Indian academia has been evolving into a more “ethnic” form of historiography since the nineties and the “Marxian” old guard is decreasingly extant while the baying schism-seekers who quoted them for validation find little to no audience in India today. Some of these schism-seekers, however, do find an audience among the chatterati in the West and even employment in their institutions.
Now, as in the preceding two Parts of this series as well as the subsequent two, there is an uneven balance of sorts where the citations of Western historians’ work has outnumbered those by Indian historians. Empirically, these Western historians have been far more conciliatory towards “ethnic” methods but aren’t the dominant force in Western scholarship. This means that the “old guard” methods of reinforcing colonial paternalism with a smattering of cocktail lounge compassion (for the donors) remain prevalent and find successors. Whether this implies the trenchant nature of Ivory Tower politics or simply a decline in Western scholarship remains to be seen but it might be too late to consider them a credible force.
Returning to the matter at hand: polemicism has always been an instrument in Dharmic scholasticism.

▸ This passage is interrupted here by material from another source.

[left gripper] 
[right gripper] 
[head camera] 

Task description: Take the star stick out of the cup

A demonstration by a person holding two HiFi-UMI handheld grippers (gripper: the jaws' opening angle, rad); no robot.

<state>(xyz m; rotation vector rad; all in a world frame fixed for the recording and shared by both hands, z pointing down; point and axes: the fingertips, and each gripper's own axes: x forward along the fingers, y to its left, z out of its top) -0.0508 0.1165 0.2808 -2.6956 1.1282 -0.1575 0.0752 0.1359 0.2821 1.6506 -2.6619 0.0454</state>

However, given Buddhism’s decline in he Subcontinent in light of the events described till date, the rhetoric was driven to lows that reverberate even to this day. More of that in the next part “Atrocities vs Power”.
A “student” can be considered as a pupil who received instructions exclusively from a teacher with a view to emulate and advance the latter’s scholarship while a “disciple” may be considered as a student who receives instruction in a “classroom setting”. There is often significant overlap between the two.
The “Saubhagya” in the stated phrase “अज्येस्थसो अकनिष्ठसो एते संभ्रातरो वहदुहु सौभाग्य।” has several meanings: fortune, favour, grace, auspiciousness and so forth with each of them having standalone terms in Sanskrit. Given that this text was scripted with economy, it is highly likely this word was chosen to represent all of them to indicate equality for all.
The Vedas are “Apaurusheya”, in that they state no mortal author. This attribution comes from “Aitareya Brahmana” (ऐतरेय ब्राह्मण). A “Brahmana” is a secondary text that serves as a reference book for the relevant Veda. “Aitareya” is estimated to be from at least the 7th century BCE and its contents haven’t been challenged scholastically. Many “Brahmanas” follow Aparusheya as well, but some “Brahmanas” in the latter period have authors listed in indirect forms.
Also, the cited text terms the contributor, Kavasha Ailusha, as the son of a “slave girl”. The term “slavery” isn’t entirely accurate; it’s likely that his mother was a menial worker (“dasi”).
Specifically, this is from the “Uttaragita”, the sixth book of the “Mahabharata”. The term “कल्यान” can be interpreted as “fortune”, “ascendance” and even “liberation”.
“Nor do gods, Gandharvas (celestial demigods) or ancestors declare, “This is righteous and that is unrighteous”.
परित्यजेदर्थकामौ यौ स्यातां धर्मवर्जितौ ।
धर्मं चाप्यसुखोदर्कं लोकसङ्क्रुष्टमेव च ॥ १७६ ॥
“He shall avoid such wealth and pleasures as are opposed to righteousness, as also righteousness if it be conducive to unhappiness, or disapproved by the people.” (176)
Note: “Dharma” (धर्म) here means “code of conduct”.